Everyone says, “Don’t compare yourself to others.”
Some say it’s a waste of time and energy—something about keeping up with the Joneses. Or bad for your self-esteem and confidence. Some say avoid comparison because while the grass over there may look greener, it may just be a nice green facade.
But, I think it’s OK to compare yourself to others.
I do it all the time. What’s more, I encourage my friends and clients to do it.
To compare simply means to examine the character or qualities of something, especially in order to discover resemblances or differences. That sounds fairly benign, doesn’t it?
Comparing yourself to others can be tremendously useful and encouraging if you go about it the right way. Here are my three simple rules of comparing:
- Brainstorm: Use points of comparison to generate ideas about what might account for a gap
- Focus: Pay attention to what’s within your control
- Gentleness and gratitude: Don’t beat yourself up and practice an attitude of gratitude
For example, let’s say you’re a sales professional and your numbers aren’t as high as you’d like them to be—and not at the level of others in your company. You miss a valuable opportunity if you address this issue in a vacuum—looking only at what you’re doing.
While looking at your own statistics is a place to start, it’s also beneficial to ask, “What are others with higher numbers doing differently? What can I emulate? What habits can I adopt as my own? What habits do I need to prune?”
By using points of comparison as a trigger to brainstorm, you can discover key differences in attitudes and beliefs, behaviors and daily disciplines, time management and focus, learnable skills and gainable experience, etc. that can potentially help you close the gap.
Focus on things within your control. For instance, in the past you might have compared yourself and said, “Well, Bob’s numbers are higher because he has a better territory.”

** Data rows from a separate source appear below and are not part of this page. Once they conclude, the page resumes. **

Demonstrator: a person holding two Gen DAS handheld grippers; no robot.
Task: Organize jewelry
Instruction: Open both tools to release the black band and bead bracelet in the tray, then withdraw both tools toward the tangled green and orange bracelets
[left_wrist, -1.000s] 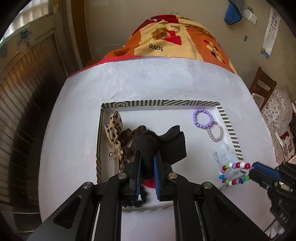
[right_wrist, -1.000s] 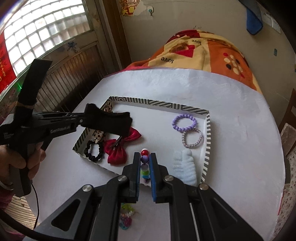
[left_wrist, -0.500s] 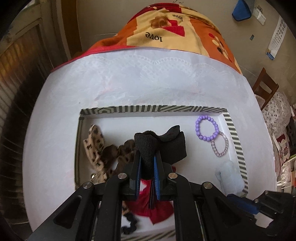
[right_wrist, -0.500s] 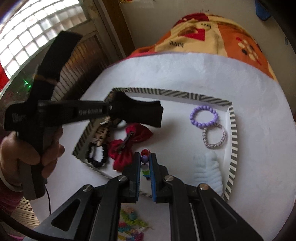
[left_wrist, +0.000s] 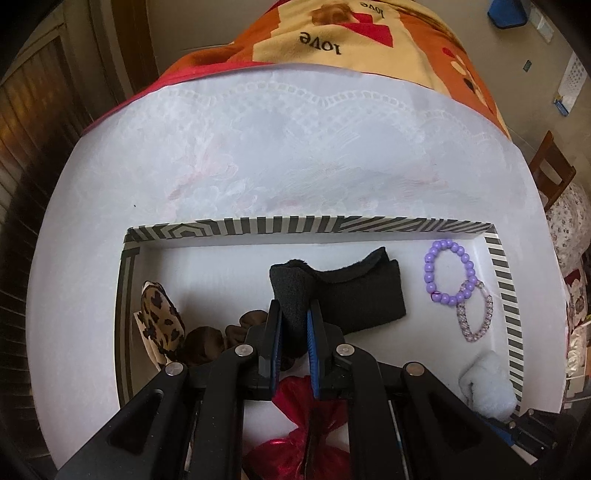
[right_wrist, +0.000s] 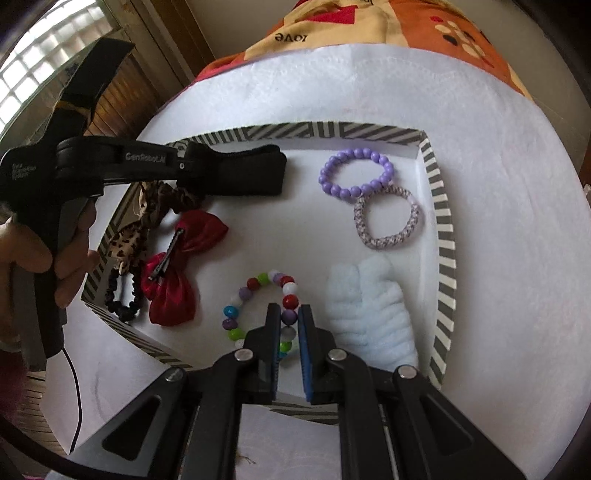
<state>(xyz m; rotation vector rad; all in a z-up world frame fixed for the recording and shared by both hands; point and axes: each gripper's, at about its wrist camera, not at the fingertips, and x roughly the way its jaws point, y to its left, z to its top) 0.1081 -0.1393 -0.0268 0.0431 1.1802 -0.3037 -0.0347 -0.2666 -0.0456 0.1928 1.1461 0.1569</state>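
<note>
A white tray with a striped rim (left_wrist: 332, 224) (right_wrist: 439, 206) sits on the round white table. My left gripper (left_wrist: 294, 314) is shut on a black cloth hair bow (left_wrist: 354, 295) (right_wrist: 251, 173), held low over the tray's middle. My right gripper (right_wrist: 288, 317) is shut on a multicoloured bead bracelet (right_wrist: 255, 288) that lies on the tray floor at its near side. A purple bead bracelet (left_wrist: 448, 271) (right_wrist: 356, 173) and a braided lilac bracelet (left_wrist: 474, 312) (right_wrist: 388, 218) lie at the tray's right.
In the tray's left part lie a leopard-print bow (left_wrist: 162, 321), a brown scrunchie (left_wrist: 207, 341), a red satin bow (right_wrist: 177, 266) and a black scrunchie (right_wrist: 122, 299). A pale blue fluffy piece (right_wrist: 369, 314) lies near the right rim. An orange blanket (left_wrist: 351, 40) lies beyond the table.
Both grippers moved forward and down over the tray. The black bow now hangs low over the tray's middle, and the multicoloured bracelet has come down onto the tray floor.
</note>
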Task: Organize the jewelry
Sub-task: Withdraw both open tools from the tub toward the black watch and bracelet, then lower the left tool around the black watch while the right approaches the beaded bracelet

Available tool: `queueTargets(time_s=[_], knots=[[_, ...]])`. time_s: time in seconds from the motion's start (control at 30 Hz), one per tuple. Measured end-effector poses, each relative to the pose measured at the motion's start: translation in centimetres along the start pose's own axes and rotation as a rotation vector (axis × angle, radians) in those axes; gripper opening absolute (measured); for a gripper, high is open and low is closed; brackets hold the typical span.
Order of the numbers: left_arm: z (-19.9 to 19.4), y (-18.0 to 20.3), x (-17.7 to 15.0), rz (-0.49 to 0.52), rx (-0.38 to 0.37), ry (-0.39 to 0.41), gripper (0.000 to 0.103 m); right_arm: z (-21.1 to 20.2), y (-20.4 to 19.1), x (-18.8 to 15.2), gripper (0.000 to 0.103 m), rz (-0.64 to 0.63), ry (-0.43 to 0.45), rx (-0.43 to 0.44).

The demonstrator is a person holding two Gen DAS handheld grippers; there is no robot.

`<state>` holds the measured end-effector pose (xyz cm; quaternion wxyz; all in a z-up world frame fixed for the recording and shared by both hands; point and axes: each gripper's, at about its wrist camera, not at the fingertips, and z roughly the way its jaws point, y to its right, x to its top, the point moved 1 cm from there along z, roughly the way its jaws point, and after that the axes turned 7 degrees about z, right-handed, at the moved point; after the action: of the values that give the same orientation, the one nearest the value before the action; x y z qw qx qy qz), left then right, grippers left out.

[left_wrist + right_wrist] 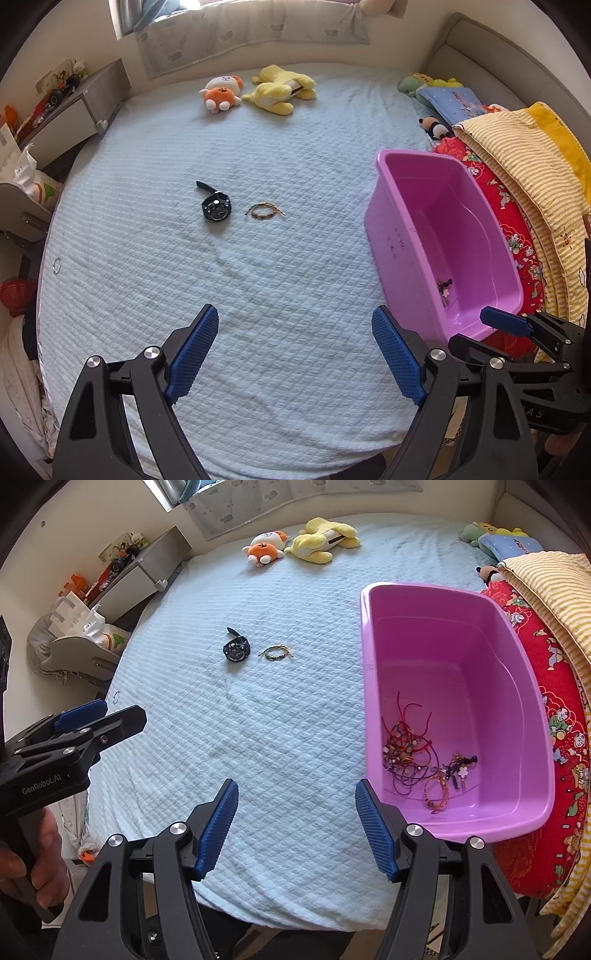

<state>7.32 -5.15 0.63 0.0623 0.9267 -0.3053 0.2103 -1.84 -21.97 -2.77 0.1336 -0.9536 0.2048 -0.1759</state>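
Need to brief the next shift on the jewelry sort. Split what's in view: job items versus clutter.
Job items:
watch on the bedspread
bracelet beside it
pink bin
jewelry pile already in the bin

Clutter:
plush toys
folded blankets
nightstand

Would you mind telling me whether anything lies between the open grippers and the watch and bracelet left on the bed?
Nothing visible does: only bare bedspread separates the left gripper and right gripper from the watch and bracelet.
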Motion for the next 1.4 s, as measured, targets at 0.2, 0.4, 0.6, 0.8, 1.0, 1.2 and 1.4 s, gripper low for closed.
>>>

Forget all that. Focus on what you can control. Focusing on what’s within your control makes it easier to see Bob makes 10 more cold calls a week than you do, does more active listening during sales calls, and regularly reads books about sales strategies to hone his skillset, which you don’t.
Gentleness and gratitude
Don’t be hard on yourself when a comparison yields a gap between you and someone else. Instead, brainstorm to discover ways for you to make constructive changes. At the same time, it’s important to recognize your achievements and be grateful for all that is working in your life.
Remember: Undoubtedly someone else is looking at you and making comparisons too!
We’re all unique individuals with different talents, skills, strengths and abilities. But why recreate the wheel when sometimes a little comparison can help you close the gap between where you are and where you want to be?
What do you think? Is a little healthy comparison OK?